### TASK DIRECTIONS
All lines in the material below that contain "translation" should be located and copied.

### AVAILABLE DATA
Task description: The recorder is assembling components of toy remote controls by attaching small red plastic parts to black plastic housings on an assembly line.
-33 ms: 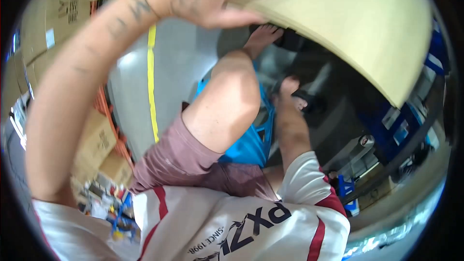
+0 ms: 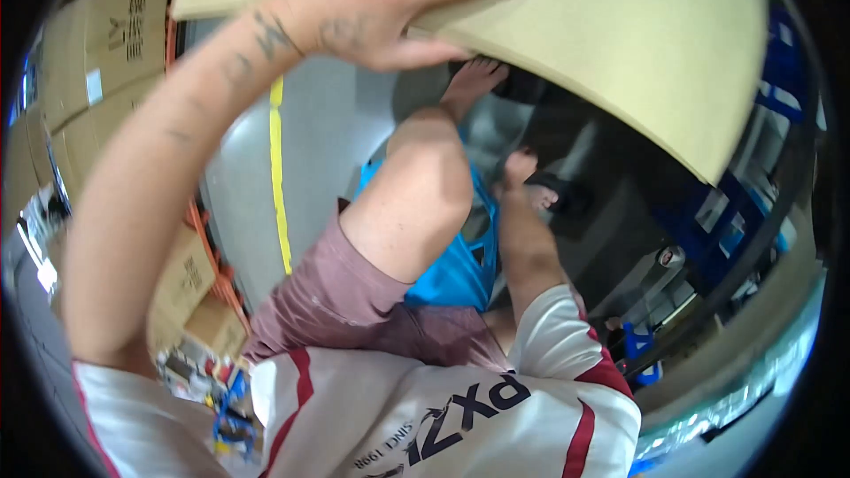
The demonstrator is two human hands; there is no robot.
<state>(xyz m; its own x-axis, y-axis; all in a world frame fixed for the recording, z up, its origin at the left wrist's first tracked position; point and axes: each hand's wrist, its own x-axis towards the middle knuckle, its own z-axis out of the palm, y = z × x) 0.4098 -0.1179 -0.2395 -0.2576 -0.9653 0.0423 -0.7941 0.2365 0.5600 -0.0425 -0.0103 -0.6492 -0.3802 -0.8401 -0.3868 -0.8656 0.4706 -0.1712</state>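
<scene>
A large pale tan board [image 2: 620,44] spans the top of the head view, its near edge curving down to a corner at the right. My left hand [image 2: 398,4] lies across that edge, fingers stretched over the surface and thumb along the near rim. Beneath the board, my right hand [image 2: 521,164] is curled near my foot in a dark sandal [image 2: 547,198]. Whatever its fingers may hold is hidden in shadow. I am seated on a blue plastic stool [image 2: 452,279], one knee raised.
Cardboard boxes [image 2: 106,53] are stacked at the left beside an orange rack [image 2: 211,248]. A yellow line [image 2: 278,177] runs along the grey floor. Blue bins [image 2: 779,62] stand at the right. Small clutter [image 2: 212,381] lies at the lower left.
The board's right corner sits slightly farther left and higher in view. My left hand has shifted a little left, and my right hand slightly left and nearer.
</scene>
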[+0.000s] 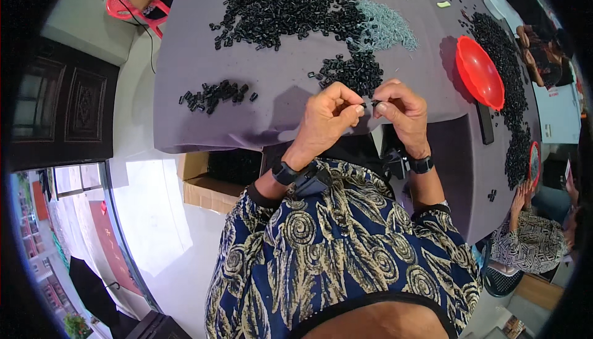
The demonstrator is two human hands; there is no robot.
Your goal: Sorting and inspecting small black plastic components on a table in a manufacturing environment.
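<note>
Round surface (197, 92), purple-grey cloth over it, fills room centre. Big heap of black parts (284, 5) at far side; pale grey-green heap (389, 27) just beside it. Red bowl (480, 73) tilted at right edge. Cardboard box (210, 184) under near rim. Small black pile (213, 95) lies left of hands. Left hand (324, 120) and right hand (401, 110) meet above near edge, each pinching one end of tiny black piece (372, 102) between fingertips. Piece looks light, stiff, easy to drop; best held by its ends, thumb against forefinger.
</note>
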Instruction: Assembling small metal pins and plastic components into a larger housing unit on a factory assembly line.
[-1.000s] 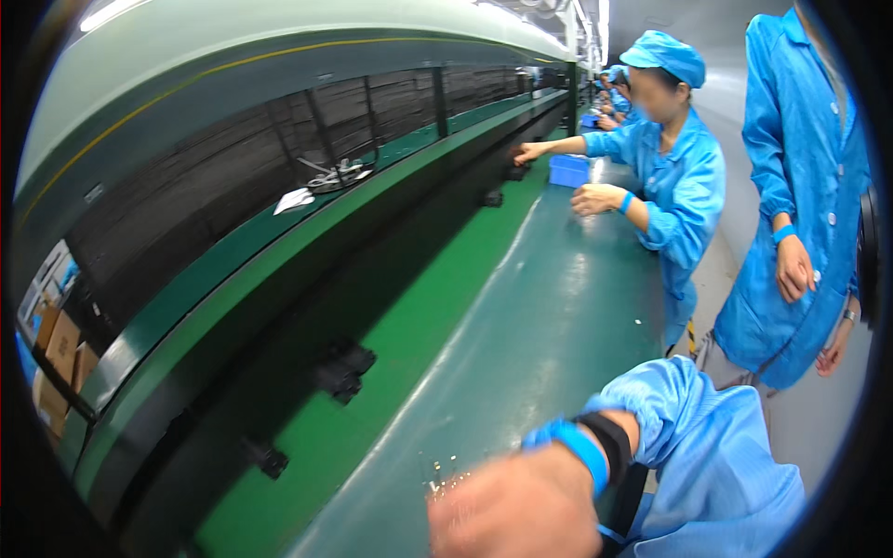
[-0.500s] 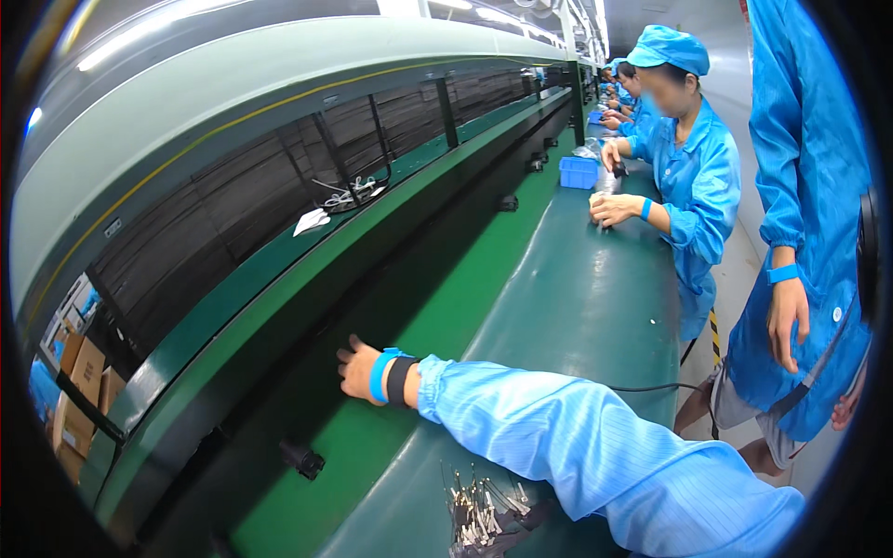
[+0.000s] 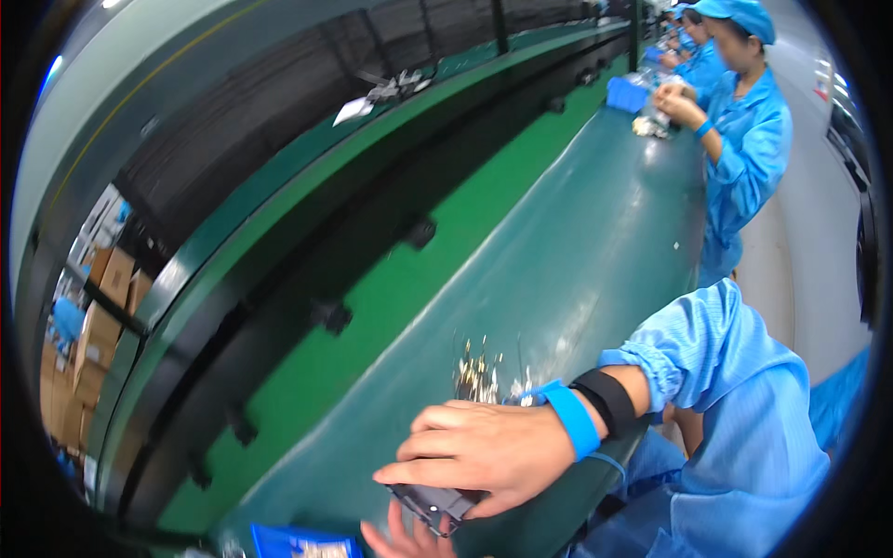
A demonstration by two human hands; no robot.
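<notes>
My right hand (image 3: 484, 454), with a blue and a black band at the wrist, is closed over a black plastic part (image 3: 433, 502) near the lower edge, fingers across its top. The part looks like a small dark housing with a glossy face; its exact kind is not clear. My left hand (image 3: 409, 541) shows only its fingers, spread apart just below the part, the nearest at its lower edge; the rest is out of the picture. Beyond my right hand, a heap of thin metal-tipped pieces with fine wires (image 3: 479, 377) lies on the green bench (image 3: 549, 270).
A blue bin (image 3: 279, 541) with small pale pieces stands at the bottom left. Several black parts (image 3: 332, 316) sit along the green conveyor belt (image 3: 391, 307). Farther up the bench a person in blue (image 3: 744, 149) works beside a blue box (image 3: 628, 95). Cartons (image 3: 102, 344) stand far left.
My right hand has drawn back from over the conveyor belt to the bench and now holds the black part. My left fingers have come into view. The whole view has shifted, bringing in the blue bin.
</notes>
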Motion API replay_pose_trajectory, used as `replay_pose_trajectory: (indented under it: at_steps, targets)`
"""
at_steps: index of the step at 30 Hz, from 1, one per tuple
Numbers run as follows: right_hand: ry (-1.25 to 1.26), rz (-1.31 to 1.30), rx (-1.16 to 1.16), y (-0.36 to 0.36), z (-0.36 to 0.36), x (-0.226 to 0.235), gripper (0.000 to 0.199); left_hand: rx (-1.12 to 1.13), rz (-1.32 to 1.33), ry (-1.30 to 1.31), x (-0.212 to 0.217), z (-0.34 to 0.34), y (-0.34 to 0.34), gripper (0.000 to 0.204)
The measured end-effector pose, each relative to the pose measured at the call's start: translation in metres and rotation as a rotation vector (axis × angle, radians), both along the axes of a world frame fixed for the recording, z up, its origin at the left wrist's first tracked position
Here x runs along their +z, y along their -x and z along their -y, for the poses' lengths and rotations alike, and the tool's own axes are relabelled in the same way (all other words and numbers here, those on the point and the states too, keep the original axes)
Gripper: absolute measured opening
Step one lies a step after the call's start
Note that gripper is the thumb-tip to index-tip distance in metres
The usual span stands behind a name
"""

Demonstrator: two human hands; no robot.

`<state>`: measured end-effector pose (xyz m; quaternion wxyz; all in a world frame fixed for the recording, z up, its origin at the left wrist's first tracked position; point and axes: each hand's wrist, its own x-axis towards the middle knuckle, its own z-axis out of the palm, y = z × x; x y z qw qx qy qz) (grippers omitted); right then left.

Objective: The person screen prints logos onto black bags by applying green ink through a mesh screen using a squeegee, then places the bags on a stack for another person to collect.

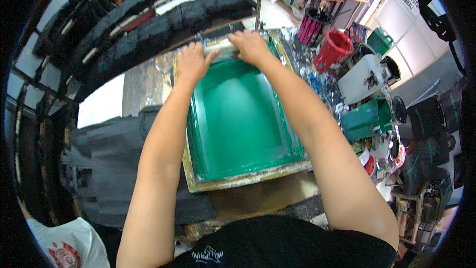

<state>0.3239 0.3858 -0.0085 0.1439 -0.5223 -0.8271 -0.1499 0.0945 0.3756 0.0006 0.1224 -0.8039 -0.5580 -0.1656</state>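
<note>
A screen-printing frame (pixel 248 175) with a pale, stained rim lies in front of me, its mesh coated with green ink (pixel 243 119). At the frame's far end is a squeegee (pixel 221 48) with a pale handle. My left hand (pixel 192 63) is wrapped round the squeegee's left part, with the thumb pointing inward. My right hand (pixel 249 47) grips its right part, fingers curled over the top. The squeegee's blade is mostly hidden by my hands. Dark cloth (pixel 114 168) lies to the left of the frame.
To the right stand a red bucket (pixel 333 49), a pink-and-black container (pixel 312 27), a whitish jug (pixel 364 79) and a green bucket (pixel 367 119) on an ink-stained surface (pixel 317 87). Rows of dark cloth (pixel 198 15) stretch along the far left. A white bag-like cloth (pixel 74 243) sits at lower left.
</note>
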Motion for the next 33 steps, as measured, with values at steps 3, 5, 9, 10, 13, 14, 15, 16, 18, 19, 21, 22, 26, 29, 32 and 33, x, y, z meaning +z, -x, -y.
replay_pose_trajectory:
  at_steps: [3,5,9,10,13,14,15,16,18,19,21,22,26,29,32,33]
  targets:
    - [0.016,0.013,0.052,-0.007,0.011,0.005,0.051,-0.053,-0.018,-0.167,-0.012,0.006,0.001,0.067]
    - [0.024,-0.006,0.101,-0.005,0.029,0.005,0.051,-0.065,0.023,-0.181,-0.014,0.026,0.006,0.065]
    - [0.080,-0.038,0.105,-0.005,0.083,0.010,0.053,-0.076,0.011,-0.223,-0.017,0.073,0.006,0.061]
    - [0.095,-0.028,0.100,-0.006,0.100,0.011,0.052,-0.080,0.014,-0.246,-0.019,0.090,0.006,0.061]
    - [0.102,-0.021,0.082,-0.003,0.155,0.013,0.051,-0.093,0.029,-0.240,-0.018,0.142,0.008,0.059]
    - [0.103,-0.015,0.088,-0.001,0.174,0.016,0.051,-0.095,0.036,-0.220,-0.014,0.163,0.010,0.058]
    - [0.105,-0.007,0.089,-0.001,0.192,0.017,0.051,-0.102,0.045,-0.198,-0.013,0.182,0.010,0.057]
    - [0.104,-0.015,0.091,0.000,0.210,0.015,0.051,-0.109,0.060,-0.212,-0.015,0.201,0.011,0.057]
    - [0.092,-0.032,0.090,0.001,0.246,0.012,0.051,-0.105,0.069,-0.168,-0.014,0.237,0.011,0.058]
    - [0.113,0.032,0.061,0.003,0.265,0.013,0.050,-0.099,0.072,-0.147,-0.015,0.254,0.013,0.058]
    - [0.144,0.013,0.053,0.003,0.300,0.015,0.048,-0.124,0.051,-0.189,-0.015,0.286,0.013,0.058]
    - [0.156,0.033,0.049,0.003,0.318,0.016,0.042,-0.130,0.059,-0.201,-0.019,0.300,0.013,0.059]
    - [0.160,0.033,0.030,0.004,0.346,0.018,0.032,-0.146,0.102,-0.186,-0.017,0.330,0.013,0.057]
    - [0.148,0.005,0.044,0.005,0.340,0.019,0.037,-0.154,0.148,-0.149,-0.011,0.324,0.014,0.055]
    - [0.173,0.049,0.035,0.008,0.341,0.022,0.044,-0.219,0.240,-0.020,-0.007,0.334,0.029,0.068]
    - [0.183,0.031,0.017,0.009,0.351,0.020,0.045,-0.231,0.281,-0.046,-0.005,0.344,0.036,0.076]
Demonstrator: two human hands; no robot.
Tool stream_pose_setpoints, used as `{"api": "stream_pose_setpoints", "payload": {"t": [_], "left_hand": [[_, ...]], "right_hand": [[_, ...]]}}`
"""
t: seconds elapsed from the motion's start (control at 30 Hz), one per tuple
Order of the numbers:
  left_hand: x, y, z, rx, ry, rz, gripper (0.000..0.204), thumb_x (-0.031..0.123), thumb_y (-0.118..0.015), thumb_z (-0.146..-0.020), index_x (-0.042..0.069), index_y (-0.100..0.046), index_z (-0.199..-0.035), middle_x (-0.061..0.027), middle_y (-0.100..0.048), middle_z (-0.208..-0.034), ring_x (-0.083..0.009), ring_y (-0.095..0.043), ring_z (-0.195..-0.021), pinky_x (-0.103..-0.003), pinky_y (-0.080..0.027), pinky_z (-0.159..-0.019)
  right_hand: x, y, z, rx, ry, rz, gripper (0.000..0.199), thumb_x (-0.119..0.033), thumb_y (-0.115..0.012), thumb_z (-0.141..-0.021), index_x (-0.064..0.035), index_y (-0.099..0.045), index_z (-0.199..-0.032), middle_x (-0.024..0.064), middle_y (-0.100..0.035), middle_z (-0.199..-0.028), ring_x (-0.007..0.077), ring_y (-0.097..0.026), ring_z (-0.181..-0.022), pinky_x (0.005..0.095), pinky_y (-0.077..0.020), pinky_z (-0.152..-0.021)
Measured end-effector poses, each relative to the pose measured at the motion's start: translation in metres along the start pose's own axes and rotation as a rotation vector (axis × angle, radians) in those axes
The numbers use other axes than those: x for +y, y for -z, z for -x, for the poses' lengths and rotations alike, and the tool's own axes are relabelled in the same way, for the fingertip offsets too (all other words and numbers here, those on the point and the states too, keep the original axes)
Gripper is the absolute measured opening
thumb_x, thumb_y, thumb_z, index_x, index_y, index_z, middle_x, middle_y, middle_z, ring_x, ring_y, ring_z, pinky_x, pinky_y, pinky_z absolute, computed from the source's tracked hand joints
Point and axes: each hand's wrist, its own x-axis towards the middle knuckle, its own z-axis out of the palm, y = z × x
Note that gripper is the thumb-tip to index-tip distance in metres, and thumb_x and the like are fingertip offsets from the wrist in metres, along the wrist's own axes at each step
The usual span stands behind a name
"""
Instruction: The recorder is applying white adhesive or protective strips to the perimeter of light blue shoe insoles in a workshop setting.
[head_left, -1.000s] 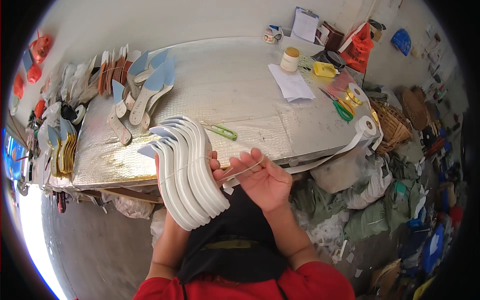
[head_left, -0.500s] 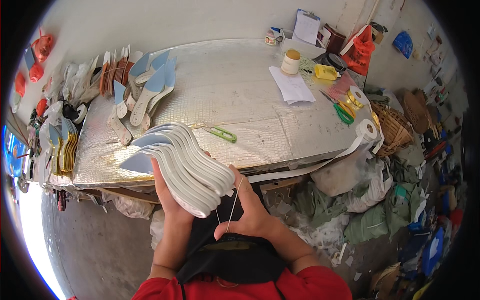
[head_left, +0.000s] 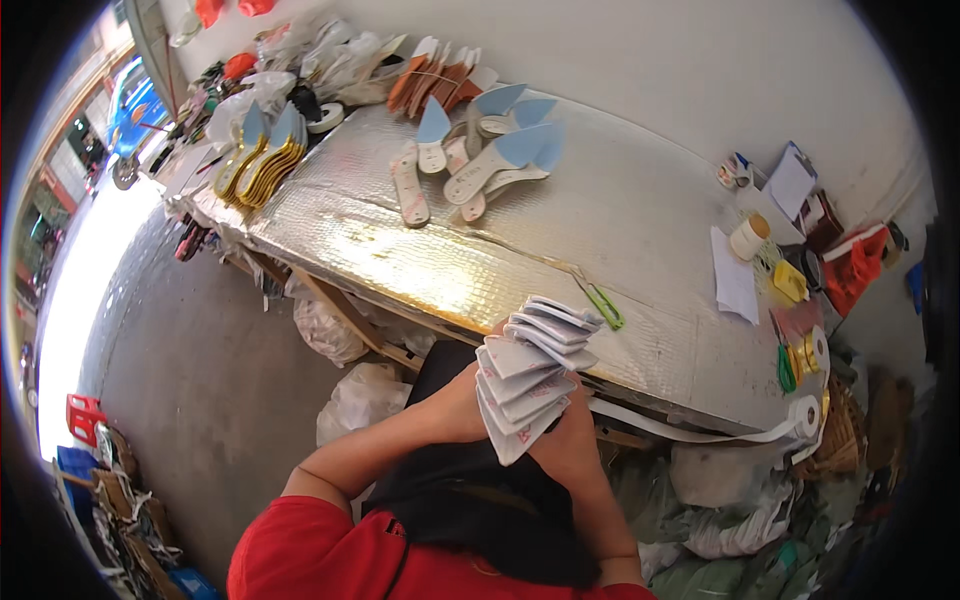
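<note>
In front of my body I hold a fanned stack of white shoe insoles point(head_left: 525, 375), their ends turned toward me. My left hand point(head_left: 463, 405) grips the stack from its left side, with most fingers hidden behind it. My right hand point(head_left: 568, 432) is closed against the stack's right edge; its fingertips are hidden. No elastic band shows from this angle. Past the stack, a green-handled tool point(head_left: 605, 306) lies on the silvery worktable point(head_left: 640, 240). Loose insoles with light-blue tips point(head_left: 495, 165) lie farther back.
Gold-edged insoles point(head_left: 262, 165) and a banded brown bundle point(head_left: 432, 85) stand at the left. On the right are a tape roll point(head_left: 803, 415), green-handled scissors point(head_left: 786, 368), papers point(head_left: 735, 275) and a jar point(head_left: 748, 238). Bags point(head_left: 365, 400) lie under the table.
My view has swung left. The insole stack has turned from side-on to end-on. My right hand, earlier spread with an elastic band stretched on it, is now closed against the stack.
</note>
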Motion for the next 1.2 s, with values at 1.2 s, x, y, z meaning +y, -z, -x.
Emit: {"api": "stream_pose_setpoints", "payload": {"t": [1.2], "left_hand": [[-0.085, 0.068, 0.011, 0.348, 0.298, -0.399, 0.032, 0.009, -0.07, -0.081, 0.005, -0.061, -0.111, -0.0117, -0.065, -0.108, -0.0214, -0.062, -0.093, -0.032, -0.05, -0.076]], "right_hand": [[0.152, 0.024, 0.029, 0.387, 0.201, 1.21, 0.022, -0.006, -0.066, -0.077, -0.0075, -0.064, -0.099, 0.0058, -0.06, -0.093, 0.0255, -0.058, -0.093, 0.0405, -0.0433, -0.082]]}}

### TASK RESULT
The measured end-effector pose, each relative to the pose measured at the call's start: translation in metres and rotation as a rotation vector (axis × angle, radians), both along the axes of a world frame fixed for the recording, z up, its origin at the left wrist's first tracked position
Measured end-effector poses, each relative to the pose measured at the motion's start: translation in metres along the start pose's own axes and rotation as a rotation vector (axis × angle, radians) in those axes

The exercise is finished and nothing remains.